Portia Boggs, director of advancement and communications with The Local Food Hub, says the need for drive-thru markets will continue. “We saw the infrastructure that connects local food to its community crumbling, so we built a new infrastructure, and our growers and producers rose to the occasion, nimbly adapting their operations,” says Boggs.  “Our vendors want to continue for the foreseeable future, and customers—some are elderly and immunocompromised—who don’t feel safe with traditional markets or shopping, appreciate the ease and safety of our market.”

In addition to finding new ways to sell her cheese, Caromont Farm’s Gail Hobbs-Page is also organizing cheese shares, and she agrees that there has been a learning curve.

“It was hell at first,” she says. “…In the old days you packed your cooler, you went to the market, and people either gave you cash or a card. Now online inventory has to go in on Sunday evening the week before, and you have to have everything planned a week ahead. …The good news is that the local food community here is strong and our sales remain very good.”

Hobbs-Page says she’s grateful to the restaurants that have remained open, such as The Local, Dr.
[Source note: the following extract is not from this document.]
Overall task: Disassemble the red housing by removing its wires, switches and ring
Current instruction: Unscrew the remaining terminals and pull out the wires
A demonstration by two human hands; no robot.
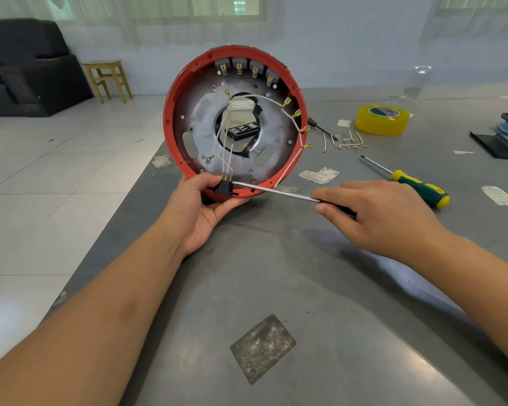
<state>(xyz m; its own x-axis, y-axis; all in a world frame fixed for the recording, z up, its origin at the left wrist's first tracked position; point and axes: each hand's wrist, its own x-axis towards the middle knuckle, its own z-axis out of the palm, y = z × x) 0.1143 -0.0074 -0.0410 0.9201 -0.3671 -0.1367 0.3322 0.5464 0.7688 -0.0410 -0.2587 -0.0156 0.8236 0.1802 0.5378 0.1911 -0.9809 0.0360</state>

Ho’s Humble Pie, Fleurie, and Petit Pois, whose owner Brian Helleberg has been inventive in trying to help local farmers, who he views as family.

“I’ve been ordering from some of these folks for 18 years,” says Helleberg. “These are the best family farms, they’re humble, I just really like working with them—they have such care of what they’ve made, it makes you want to eat it and it’s what I want to feed to my family.”

When businesses shut down, Helleberg decided to sell purveyor’s products alongside his restaurants’ carryout items, and thus was born the Land by Hand Chef’s Share, a subscription food basket with local produce, meats, cheeses, and eggs.

Long a steward of the Charlottesville community, Helleberg says he’s just doing his part to try to help out. “If you keep your values in mind, you have a family you work with, and farms you work with, and let it happen naturally, everyone benefits.”